## DIRECTIONS FOR THIS TASK
Will you output the entries below exactly, skipping every image they contain?
### DATA SECTION
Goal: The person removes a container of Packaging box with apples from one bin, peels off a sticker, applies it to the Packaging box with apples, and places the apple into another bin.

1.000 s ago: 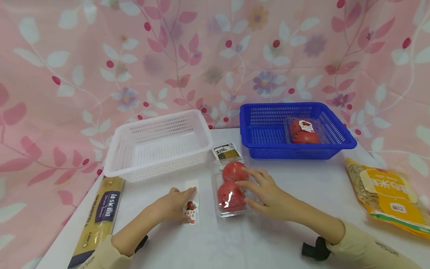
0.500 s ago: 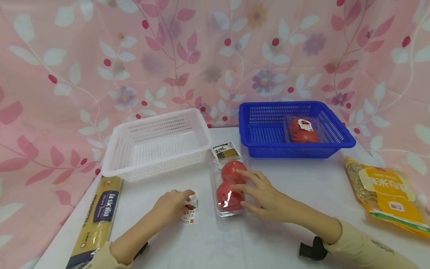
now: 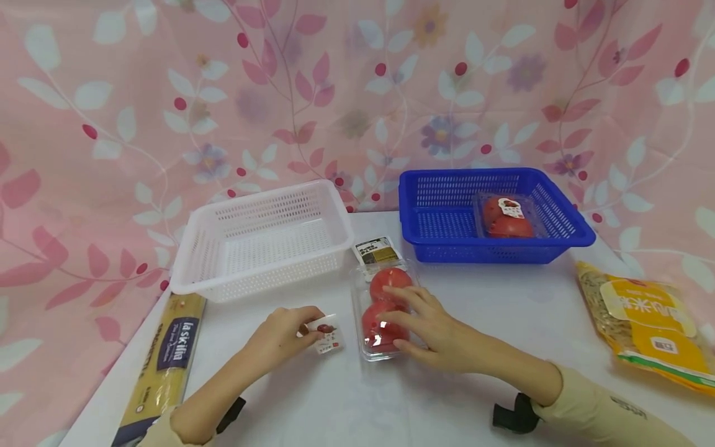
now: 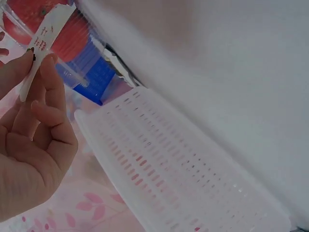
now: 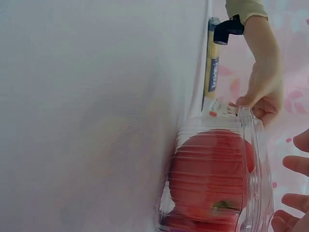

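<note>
My left hand (image 3: 279, 335) pinches a small white label (image 3: 331, 339) with a red fruit picture, thumb against fingers, above the table left of a clear plastic box (image 3: 373, 356). Up close in the left wrist view, the label (image 4: 42, 42) appears tilted, with red print. Inside the box lie two red tomatoes (image 3: 383, 320); a green stem shows in the right wrist view. Over the box's right side, my right hand (image 3: 444, 332) has its fingers spread and relaxed, fingertips right at the lid.
Behind the box lies a flat dark-and-white packet (image 3: 377, 251). A white basket (image 3: 268, 270) stands back left, a blue basket (image 3: 480, 254) back right with another tomato box (image 3: 509, 226). Spaghetti (image 3: 167, 360) lies left, a yellow grain bag (image 3: 648, 316) right.
My left hand has lifted the label off the table and turned it toward the tomato box. The right hand has shifted slightly left over the lid.
</note>
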Demonstrator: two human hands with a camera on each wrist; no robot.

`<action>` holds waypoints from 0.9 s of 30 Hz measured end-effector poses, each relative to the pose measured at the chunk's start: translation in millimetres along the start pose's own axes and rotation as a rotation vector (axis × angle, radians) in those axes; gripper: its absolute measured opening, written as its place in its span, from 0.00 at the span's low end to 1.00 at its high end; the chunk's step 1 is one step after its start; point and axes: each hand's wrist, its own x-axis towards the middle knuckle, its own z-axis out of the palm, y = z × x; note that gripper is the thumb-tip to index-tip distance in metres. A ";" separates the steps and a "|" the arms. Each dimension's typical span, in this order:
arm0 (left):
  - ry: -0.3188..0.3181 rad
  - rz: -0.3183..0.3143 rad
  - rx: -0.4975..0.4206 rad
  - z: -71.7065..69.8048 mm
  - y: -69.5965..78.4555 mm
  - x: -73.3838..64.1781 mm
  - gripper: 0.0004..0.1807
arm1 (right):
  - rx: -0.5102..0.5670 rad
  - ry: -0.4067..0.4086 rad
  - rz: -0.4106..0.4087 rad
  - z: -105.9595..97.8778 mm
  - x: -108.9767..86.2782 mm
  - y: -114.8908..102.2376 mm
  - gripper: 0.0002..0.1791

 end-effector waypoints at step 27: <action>0.047 0.147 -0.682 -15.4 58.1 4.2 0.14 | 0.078 0.407 -0.194 -4.8 43.0 -32.8 0.13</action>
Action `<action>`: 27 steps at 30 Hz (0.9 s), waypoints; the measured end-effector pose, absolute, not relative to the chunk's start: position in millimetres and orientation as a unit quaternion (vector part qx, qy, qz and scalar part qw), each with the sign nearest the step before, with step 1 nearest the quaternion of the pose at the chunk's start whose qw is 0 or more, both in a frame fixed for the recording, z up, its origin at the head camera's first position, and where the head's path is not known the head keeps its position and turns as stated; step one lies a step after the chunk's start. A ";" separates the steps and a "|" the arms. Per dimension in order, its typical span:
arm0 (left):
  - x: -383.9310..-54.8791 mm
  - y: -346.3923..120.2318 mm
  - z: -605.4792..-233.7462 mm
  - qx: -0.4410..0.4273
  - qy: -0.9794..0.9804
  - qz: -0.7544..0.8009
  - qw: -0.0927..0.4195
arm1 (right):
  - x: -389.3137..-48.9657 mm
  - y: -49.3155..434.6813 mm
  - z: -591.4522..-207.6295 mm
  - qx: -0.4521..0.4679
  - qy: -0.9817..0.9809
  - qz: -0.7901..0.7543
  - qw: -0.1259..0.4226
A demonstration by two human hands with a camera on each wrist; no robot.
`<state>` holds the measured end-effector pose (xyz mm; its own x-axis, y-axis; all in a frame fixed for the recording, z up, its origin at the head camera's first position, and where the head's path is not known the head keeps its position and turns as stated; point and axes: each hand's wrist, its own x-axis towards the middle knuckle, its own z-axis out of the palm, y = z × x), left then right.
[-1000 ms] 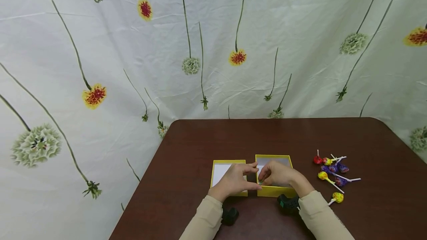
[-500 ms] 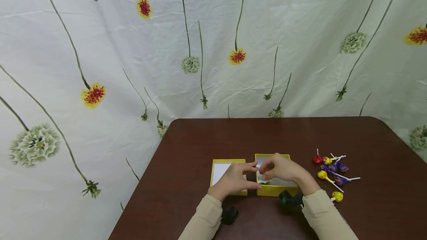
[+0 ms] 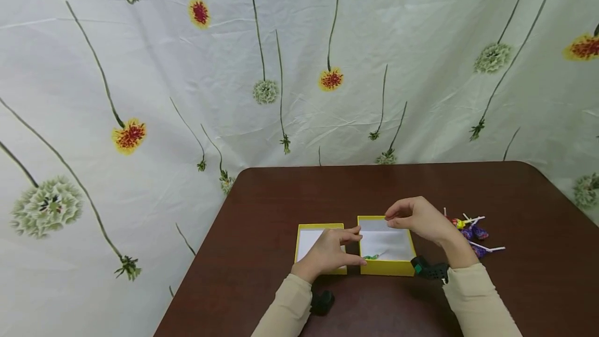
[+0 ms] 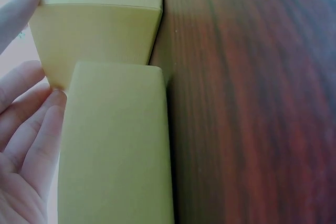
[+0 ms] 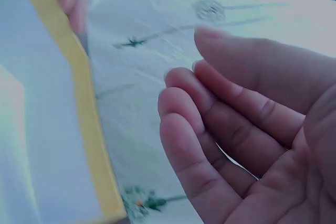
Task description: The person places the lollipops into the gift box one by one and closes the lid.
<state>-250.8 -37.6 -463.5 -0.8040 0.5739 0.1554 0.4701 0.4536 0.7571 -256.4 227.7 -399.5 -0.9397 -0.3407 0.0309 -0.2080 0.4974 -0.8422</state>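
Observation:
A yellow box [image 3: 387, 268] with a white inside stands on the table. In it, near the front left corner, lies a green-wrapped lollipop [image 3: 372, 257] with a pale stick. My left hand [image 3: 327, 254] holds the box at its left side, thumb at the front corner and fingers farther back; the left wrist view shows the fingertips against the yellow wall [image 4: 100, 35]. Above the box's right rim is my right hand [image 3: 421, 220], with fingers loosely bent. In the right wrist view nothing sits between its thumb and fingers [image 5: 184, 140].
Left of the box, partly under my left hand, is a second shallow yellow tray or lid [image 3: 320, 226]. Several wrapped lollipops [image 3: 478, 232] lie on the dark brown table [image 3: 281, 196] at right, partly hidden by the right arm. A flowered cloth [image 3: 299, 66] hangs behind.
My right hand has let go of the green lollipop inside the box, then risen and moved right, towards the other lollipops. The left hand has stayed at the box's left side.

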 end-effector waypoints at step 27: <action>-246.3 -37.3 -459.6 0.299 0.852 0.425 0.066 | -253.1 328.1 -412.6 0.015 0.851 -0.526 -0.006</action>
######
## WRITTEN RESPONSE
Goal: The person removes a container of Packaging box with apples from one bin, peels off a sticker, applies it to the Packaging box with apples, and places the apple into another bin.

1.000 s ago: 
0.500 s ago: 
now: 
now: 
now: 

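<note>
My left hand (image 3: 279, 335) pinches a small white label (image 3: 331, 339) with a red fruit picture, thumb against fingers, above the table left of a clear plastic box (image 3: 373, 356). Up close in the left wrist view, the label (image 4: 42, 42) appears tilted, with red print. Inside the box lie two red tomatoes (image 3: 383, 320); a green stem shows in the right wrist view. Over the box's right side, my right hand (image 3: 444, 332) has its fingers spread and relaxed, fingertips right at the lid.
Behind the box lies a flat dark-and-white packet (image 3: 377, 251). A white basket (image 3: 268, 270) stands back left, a blue basket (image 3: 480, 254) back right with another tomato box (image 3: 509, 226). Spaghetti (image 3: 167, 360) lies left, a yellow grain bag (image 3: 648, 316) right.
My left hand has lifted the label off the table and turned it toward the tomato box. The right hand has shifted slightly left over the lid.
</note>
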Demonstrator: two human hands with a camera on each wrist; no robot.

`<action>` holds waypoints from 0.9 s of 30 Hz measured end-effector poses, each relative to the pose measured at the chunk's start: translation in millimetres along the start pose's own axes and rotation as a rotation vector (axis × angle, radians) in those axes; gripper: its absolute measured opening, written as its place in its span, from 0.00 at the span's low end to 1.00 at its high end; the chunk's step 1 is one step after its start; point and axes: each hand's wrist, its own x-axis towards the middle knuckle, its own z-axis out of the palm, y = z × x; note that gripper is the thumb-tip to index-tip distance in metres. A ";" separates the steps and a "|" the arms. Each dimension's typical span, in this order:
arm0 (left):
  - ry: -0.3188..0.3181 rad
  - rz: -0.3183..0.3143 rad
  - rx: -0.4975..0.4206 rad
  - z: -71.7065..69.8048 mm
  - y: -69.5965..78.4555 mm
  - x: -73.3838..64.1781 mm
  - gripper: 0.0004..0.1807
arm1 (right):
  - rx: -0.5102..0.5670 rad
  - ry: -0.4067..0.4086 rad
  - rz: -0.4106..0.4087 rad
  - z: -105.9595..97.8778 mm
  - x: -108.9767..86.2782 mm
  - y: -114.8908..102.2376 mm
  - gripper: 0.0002..0.1791

 end-effector waypoints at step 27: <action>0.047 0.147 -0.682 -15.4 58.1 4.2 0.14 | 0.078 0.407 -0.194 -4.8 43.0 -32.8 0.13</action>
Action `<action>`: 27 steps at 30 Hz (0.9 s), waypoints; the measured end-effector pose, absolute, not relative to the chunk's start: position in millimetres and orientation as a unit quaternion (vector part qx, qy, qz and scalar part qw), each with the sign nearest the step before, with step 1 nearest the quaternion of the pose at the chunk's start whose qw is 0 or more, both in a frame fixed for the recording, z up, its origin at the head camera's first position, and where the head's path is not known the head keeps its position and turns as stated; step one lies a step after the chunk's start. A ";" separates the steps and a "|" the arms. Per dimension in order, its typical span:
arm0 (left):
  - x: -383.9310..-54.8791 mm
  - y: -346.3923..120.2318 mm
  - z: -605.4792..-233.7462 mm
  - qx: -0.4410..0.4273
  - qy: -0.9794..0.9804
  - qz: -0.7544..0.8009
  - qw: -0.0927..0.4195
arm1 (right):
  - x: -389.3137..-48.9657 mm
  - y: -49.3155..434.6813 mm
  - z: -591.4522..-207.6295 mm
  - qx: -0.4521..0.4679
  - qy: -0.9817..0.9809
  - qz: -0.7901..0.7543
  - qw: -0.1259..0.4226
A demonstration by two human hands with a camera on each wrist; no robot.
`<state>` holds the measured end-effector pose (xyz mm; its own x-axis, y-axis; all in a frame fixed for the recording, z up, its origin at the head camera's first position, and where the head's path is not known the head keeps its position and turns as stated; point and axes: each hand's wrist, its own x-axis towards the middle knuckle, its own z-axis out of the palm, y = z × x), left then right.
[-1000 ms] 
[-500 ms] 
[+0 ms] 
[+0 ms] 
[+0 ms] 
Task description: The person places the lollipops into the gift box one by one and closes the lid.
<state>-250.8 -37.6 -463.5 -0.8040 0.5739 0.1554 0.4701 0.4536 0.7571 -256.4 227.7 -399.5 -0.9397 -0.3407 0.0309 -0.2080 0.4974 -0.8422</state>
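Observation:
A yellow box [image 3: 387, 268] with a white inside stands on the table. In it, near the front left corner, lies a green-wrapped lollipop [image 3: 372, 257] with a pale stick. My left hand [image 3: 327, 254] holds the box at its left side, thumb at the front corner and fingers farther back; the left wrist view shows the fingertips against the yellow wall [image 4: 100, 35]. Above the box's right rim is my right hand [image 3: 421, 220], with fingers loosely bent. In the right wrist view nothing sits between its thumb and fingers [image 5: 184, 140].
Left of the box, partly under my left hand, is a second shallow yellow tray or lid [image 3: 320, 226]. Several wrapped lollipops [image 3: 478, 232] lie on the dark brown table [image 3: 281, 196] at right, partly hidden by the right arm. A flowered cloth [image 3: 299, 66] hangs behind.
My right hand has let go of the green lollipop inside the box, then risen and moved right, towards the other lollipops. The left hand has stayed at the box's left side.
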
 end-effector waypoints at step 27: <action>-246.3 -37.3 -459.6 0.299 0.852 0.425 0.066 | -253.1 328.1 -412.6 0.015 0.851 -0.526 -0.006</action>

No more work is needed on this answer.